The atzT gene, assigned as orf97 (NC_004956.1, 1440631) encoding protein Q936X6 in UniProt, was amplified from Pseudomonas sp. strain ADP genomic DNA. The restriction sites SacI and NdeI were inserted in the 5′ primer (5′→3′) catcatGAGCTCCATATGcaggaaccgctgaaagtcgcc and the restriction sites AvrII and BamHI were inserted in the 3′ region (5′→3′) catcatGGATCCTAGGtcacttcgggatcgtgccttcgac. Following amplification, the amplified gene portion was sub­cloned into pETcc2 vector using NdeI and BamHI (Supplementary Fig. S1).
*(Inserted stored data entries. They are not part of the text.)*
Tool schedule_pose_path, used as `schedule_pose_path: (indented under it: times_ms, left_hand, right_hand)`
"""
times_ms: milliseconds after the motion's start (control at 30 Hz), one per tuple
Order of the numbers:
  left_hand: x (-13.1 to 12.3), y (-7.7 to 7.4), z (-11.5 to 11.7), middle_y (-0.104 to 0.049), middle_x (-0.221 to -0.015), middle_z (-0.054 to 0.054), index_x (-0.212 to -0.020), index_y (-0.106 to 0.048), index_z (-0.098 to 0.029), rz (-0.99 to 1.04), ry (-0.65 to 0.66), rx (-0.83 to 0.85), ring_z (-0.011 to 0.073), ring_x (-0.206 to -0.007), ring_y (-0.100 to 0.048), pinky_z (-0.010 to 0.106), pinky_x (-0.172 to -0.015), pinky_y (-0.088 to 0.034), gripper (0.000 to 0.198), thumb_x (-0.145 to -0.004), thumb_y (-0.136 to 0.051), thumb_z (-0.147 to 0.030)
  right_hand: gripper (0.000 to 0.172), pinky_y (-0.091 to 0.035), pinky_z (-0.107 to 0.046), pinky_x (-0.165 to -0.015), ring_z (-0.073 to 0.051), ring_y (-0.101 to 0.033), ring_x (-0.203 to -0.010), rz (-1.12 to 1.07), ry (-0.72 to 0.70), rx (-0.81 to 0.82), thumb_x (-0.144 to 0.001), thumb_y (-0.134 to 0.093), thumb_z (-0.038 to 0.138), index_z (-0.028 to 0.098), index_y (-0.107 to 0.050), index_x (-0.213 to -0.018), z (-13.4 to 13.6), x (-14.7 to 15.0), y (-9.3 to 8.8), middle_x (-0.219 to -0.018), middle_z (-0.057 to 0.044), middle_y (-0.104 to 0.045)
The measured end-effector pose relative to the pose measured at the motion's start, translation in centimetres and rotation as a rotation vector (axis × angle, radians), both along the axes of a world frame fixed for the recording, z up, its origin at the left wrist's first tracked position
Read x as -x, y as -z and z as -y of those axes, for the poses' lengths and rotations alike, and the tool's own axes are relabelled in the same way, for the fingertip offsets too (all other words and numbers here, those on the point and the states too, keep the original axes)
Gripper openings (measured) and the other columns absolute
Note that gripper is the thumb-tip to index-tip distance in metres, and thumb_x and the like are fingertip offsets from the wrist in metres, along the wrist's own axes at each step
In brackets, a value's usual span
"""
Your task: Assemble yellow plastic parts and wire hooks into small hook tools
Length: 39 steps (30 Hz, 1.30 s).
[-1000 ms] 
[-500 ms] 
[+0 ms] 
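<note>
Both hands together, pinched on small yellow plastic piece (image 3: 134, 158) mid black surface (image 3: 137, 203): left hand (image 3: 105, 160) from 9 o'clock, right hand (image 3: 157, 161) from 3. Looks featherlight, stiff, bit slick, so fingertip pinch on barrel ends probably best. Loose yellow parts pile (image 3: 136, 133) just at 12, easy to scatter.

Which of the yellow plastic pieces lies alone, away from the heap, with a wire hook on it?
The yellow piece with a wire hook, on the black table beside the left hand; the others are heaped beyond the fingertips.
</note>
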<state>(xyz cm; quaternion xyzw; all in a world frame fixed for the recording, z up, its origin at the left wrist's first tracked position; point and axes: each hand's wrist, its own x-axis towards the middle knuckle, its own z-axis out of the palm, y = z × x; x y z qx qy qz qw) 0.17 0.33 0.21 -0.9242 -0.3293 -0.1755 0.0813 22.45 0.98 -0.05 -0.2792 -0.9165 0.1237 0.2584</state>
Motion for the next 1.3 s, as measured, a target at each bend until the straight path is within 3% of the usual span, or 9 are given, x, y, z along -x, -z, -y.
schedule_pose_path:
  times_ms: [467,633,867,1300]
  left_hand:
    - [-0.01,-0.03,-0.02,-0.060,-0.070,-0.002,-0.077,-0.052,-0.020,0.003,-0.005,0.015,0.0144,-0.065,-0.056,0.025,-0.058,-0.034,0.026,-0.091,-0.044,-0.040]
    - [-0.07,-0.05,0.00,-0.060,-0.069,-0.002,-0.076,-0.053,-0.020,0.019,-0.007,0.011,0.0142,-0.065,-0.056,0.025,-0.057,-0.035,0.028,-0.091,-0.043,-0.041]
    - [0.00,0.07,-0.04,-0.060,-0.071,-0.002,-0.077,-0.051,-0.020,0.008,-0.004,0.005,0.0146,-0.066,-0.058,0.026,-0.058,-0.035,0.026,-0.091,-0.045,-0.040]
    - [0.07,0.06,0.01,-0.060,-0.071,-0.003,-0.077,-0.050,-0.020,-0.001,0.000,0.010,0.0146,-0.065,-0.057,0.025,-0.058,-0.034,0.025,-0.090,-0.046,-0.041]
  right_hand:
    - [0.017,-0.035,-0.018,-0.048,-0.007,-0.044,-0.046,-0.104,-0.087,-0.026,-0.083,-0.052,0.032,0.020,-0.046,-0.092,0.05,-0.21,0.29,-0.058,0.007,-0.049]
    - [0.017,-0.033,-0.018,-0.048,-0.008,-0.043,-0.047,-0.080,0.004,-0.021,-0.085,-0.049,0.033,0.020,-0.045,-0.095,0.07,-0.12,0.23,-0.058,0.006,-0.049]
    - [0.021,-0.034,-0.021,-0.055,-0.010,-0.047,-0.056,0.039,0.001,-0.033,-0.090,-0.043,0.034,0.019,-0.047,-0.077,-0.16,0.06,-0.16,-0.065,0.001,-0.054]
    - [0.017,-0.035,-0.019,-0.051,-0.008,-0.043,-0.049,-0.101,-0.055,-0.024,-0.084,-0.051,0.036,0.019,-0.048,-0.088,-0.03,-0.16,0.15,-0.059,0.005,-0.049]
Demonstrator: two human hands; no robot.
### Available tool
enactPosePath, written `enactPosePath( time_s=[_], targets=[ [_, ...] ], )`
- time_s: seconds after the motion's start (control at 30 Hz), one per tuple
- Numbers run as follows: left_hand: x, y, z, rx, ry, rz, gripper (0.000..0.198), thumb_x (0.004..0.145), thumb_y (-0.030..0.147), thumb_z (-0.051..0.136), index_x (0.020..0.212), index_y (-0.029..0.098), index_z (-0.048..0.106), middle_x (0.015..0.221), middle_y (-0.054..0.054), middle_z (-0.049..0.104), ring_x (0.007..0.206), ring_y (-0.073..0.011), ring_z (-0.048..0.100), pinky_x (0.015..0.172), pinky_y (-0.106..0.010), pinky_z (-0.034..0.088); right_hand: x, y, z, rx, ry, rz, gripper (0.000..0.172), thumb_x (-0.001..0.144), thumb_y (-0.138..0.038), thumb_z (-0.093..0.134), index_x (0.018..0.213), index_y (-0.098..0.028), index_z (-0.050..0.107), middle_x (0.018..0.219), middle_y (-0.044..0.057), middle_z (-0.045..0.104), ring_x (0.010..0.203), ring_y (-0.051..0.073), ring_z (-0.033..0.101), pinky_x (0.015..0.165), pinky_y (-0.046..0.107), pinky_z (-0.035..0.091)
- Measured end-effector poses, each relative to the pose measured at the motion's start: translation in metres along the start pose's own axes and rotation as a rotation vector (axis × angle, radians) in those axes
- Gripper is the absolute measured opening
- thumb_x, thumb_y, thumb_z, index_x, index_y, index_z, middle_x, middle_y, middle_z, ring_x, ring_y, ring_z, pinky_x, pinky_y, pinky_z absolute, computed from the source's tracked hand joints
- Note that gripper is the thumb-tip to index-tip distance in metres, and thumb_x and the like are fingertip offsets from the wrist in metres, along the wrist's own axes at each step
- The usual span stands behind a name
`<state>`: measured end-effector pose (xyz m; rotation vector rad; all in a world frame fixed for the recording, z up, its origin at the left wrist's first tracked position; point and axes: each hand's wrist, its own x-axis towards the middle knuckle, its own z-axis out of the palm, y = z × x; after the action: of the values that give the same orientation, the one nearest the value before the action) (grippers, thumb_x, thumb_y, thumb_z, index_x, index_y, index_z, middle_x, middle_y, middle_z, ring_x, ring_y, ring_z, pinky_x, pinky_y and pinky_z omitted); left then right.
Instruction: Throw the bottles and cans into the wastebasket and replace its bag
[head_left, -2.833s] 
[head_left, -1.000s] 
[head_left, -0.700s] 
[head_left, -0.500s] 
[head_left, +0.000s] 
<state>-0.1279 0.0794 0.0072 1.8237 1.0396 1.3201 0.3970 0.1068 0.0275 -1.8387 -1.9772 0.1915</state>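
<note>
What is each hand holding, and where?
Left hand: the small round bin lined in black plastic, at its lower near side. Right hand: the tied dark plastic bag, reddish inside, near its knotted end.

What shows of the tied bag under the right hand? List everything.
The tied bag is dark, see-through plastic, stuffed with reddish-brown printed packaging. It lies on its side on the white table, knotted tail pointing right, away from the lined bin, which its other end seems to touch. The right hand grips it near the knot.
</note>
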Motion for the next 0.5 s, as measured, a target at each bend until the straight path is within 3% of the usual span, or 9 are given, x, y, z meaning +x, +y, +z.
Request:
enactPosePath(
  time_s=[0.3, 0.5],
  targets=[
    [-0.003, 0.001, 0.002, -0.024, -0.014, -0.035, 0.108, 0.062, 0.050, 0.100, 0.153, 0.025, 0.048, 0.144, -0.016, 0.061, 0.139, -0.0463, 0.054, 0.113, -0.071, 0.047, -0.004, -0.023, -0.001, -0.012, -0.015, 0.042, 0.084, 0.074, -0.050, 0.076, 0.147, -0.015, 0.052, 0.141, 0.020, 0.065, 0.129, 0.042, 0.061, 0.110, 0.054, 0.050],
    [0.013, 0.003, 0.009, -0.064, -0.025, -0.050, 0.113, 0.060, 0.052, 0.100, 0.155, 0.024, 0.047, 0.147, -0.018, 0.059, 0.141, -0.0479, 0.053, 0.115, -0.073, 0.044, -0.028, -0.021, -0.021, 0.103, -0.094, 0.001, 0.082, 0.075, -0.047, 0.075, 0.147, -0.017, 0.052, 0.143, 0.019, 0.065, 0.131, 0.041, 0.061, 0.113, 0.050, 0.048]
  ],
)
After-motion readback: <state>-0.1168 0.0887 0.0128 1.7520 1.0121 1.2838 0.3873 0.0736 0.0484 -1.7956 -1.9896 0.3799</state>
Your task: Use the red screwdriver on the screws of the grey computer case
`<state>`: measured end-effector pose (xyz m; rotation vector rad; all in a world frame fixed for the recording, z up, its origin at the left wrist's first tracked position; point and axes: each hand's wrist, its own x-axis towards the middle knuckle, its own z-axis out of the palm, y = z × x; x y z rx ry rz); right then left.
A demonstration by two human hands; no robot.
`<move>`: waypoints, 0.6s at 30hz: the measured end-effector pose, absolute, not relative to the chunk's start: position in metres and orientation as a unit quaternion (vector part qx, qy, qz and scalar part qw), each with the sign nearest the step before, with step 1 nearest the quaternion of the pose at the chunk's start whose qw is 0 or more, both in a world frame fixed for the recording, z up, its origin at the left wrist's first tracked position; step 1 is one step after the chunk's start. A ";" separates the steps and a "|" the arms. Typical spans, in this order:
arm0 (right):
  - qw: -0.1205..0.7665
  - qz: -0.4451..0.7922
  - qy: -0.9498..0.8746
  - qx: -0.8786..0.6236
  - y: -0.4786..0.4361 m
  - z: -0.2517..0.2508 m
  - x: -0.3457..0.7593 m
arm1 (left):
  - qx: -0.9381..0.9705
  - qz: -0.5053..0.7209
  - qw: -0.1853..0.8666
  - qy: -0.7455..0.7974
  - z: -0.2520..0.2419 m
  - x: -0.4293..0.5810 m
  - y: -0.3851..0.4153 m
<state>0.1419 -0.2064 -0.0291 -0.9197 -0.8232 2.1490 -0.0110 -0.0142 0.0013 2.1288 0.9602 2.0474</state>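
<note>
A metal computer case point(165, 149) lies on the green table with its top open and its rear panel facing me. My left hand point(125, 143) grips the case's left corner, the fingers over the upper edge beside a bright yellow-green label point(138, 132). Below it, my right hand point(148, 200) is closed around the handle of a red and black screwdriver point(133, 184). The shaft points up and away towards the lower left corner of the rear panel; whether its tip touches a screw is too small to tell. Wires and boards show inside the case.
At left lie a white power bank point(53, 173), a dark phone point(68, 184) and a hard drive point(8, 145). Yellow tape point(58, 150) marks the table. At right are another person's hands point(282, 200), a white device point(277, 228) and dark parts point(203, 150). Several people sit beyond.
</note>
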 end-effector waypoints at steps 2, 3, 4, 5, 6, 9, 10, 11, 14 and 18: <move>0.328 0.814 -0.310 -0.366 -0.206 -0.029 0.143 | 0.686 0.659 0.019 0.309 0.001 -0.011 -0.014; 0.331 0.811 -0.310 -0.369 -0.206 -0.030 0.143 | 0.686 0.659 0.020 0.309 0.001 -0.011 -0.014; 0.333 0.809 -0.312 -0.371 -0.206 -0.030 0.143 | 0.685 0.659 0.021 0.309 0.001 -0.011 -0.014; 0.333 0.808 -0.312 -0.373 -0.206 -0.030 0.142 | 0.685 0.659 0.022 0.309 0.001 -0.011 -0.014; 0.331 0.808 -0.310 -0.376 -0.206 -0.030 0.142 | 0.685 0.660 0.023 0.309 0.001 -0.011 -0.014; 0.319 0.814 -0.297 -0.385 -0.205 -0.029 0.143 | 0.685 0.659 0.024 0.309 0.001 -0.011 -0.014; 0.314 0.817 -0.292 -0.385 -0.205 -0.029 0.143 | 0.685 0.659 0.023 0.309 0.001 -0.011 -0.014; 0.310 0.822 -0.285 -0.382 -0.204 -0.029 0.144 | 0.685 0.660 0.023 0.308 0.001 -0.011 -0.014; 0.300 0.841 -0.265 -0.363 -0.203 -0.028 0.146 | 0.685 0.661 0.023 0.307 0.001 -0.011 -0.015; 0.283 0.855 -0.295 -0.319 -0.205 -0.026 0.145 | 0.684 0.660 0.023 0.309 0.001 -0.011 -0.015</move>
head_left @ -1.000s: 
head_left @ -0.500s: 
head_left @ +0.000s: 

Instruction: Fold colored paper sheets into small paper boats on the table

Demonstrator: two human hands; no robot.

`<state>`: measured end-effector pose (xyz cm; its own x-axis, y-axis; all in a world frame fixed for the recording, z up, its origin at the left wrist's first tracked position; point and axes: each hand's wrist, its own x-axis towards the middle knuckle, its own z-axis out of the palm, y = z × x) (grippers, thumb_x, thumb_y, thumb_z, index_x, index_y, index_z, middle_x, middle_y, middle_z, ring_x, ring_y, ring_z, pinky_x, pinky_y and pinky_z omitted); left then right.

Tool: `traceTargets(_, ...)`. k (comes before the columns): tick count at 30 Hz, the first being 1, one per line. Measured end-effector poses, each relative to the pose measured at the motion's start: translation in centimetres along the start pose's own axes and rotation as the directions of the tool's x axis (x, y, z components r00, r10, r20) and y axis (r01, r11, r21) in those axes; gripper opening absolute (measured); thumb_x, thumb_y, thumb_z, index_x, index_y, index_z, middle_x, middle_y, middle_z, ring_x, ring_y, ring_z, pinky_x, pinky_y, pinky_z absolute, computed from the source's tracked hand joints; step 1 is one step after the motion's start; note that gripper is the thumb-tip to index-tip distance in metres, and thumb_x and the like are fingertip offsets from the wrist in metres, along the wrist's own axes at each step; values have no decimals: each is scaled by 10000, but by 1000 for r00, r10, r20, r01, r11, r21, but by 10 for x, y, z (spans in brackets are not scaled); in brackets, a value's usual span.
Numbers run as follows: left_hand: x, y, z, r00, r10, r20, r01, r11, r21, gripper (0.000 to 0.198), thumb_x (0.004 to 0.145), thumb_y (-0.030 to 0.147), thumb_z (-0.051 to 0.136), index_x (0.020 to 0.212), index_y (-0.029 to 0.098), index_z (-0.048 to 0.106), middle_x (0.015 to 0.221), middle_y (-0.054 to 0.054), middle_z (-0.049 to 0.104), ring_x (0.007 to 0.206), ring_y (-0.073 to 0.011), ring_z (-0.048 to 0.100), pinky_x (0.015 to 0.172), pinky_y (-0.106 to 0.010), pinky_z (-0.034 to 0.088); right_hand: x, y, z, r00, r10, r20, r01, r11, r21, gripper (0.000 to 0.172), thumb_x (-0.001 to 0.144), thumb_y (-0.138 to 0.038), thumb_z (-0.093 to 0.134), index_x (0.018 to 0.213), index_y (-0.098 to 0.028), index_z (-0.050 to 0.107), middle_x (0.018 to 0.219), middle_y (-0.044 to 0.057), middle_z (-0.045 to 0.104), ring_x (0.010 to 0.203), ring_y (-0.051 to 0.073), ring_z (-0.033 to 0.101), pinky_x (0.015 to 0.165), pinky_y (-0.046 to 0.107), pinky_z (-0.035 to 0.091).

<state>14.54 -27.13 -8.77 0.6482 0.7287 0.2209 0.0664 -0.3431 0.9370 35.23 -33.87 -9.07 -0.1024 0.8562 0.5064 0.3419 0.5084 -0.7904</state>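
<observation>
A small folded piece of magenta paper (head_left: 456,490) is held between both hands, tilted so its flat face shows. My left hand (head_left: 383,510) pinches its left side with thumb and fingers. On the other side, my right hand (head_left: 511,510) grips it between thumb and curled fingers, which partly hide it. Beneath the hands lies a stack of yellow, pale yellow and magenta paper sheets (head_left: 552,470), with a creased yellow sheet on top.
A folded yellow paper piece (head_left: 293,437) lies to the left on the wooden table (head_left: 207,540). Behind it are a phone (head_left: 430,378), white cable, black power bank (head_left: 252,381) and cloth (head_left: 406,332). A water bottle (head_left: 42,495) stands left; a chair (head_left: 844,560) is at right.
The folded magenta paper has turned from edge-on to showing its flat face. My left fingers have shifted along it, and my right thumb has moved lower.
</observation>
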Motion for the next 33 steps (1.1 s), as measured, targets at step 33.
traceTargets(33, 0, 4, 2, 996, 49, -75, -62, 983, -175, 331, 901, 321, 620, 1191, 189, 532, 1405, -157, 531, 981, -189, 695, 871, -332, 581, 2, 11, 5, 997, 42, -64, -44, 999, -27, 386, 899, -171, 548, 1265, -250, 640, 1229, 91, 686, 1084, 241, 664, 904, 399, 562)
The expression vector pETcc2-atzT was used to transform Escherichia coli BL21 (λDE3) cells (Invitrogen). The bacteria were grown on Luria–Bertani medium containing ampicillin (100 µg ml−1) for the pETcc2 constructs. The cells were grown with shaking at 200 rev min−1 at 301 K. Protein expression was induced at an OD600 of 0.8 by the addition of isopropyl β-D-1-thiogalactopyranoside (1 mM final concentration). A 1 l culture produced around 100 mg of AtzT.

The cells were harvested after 24 h of expression by centrifugation at 5000g for 15 min with an Avanti J-E centrifuge (Beckman Coulter, Indianapolis, USA), resuspended in lysis buffer (25 mM potassium phosphate, 5 mM imidazole pH 7.5) and lysed by passage through a Microfluidics M-110P homogenizer (Massachusetts, USA) five times at 103 MPa. The lysis was followed by centrifugation at 18 000g for 45 min to pellet the cellular debris, and the soluble fraction was used for further purification.

The soluble fraction was syringe-filtered through a 0.22 µm filter. The filtrate was purified using a 5 ml Ni–NTA Superflow cartridge (Qiagen, Maryland, USA) with a gradient from 5 to 500 mM imidazole over 20 column volumes. SDS–PAGE gel analysis was performed to assess the purity of the fractions. AtzT was found to elute at an imidazole concentration of between 130 and 300 mM (Supplementary Fig. S2). The fractions containing AtzT were pooled and concentrated to 12 ml using an Amicon Ultra-15 centrifugal filter unit. Finally, size-exclusion chromatography was performed using a 130 ml column packed with Superdex 75 preparation-grade resin (GE Healthcare Life Sciences) equilibrated with 50 mM HEPES pH 7.5, 200 mM NaCl over 1.5 column volumes (Supplementary Fig. S1). All chromatographic steps were performed using an ÄKTApurifier UPC 10 (GE Healthcare Life Sciences).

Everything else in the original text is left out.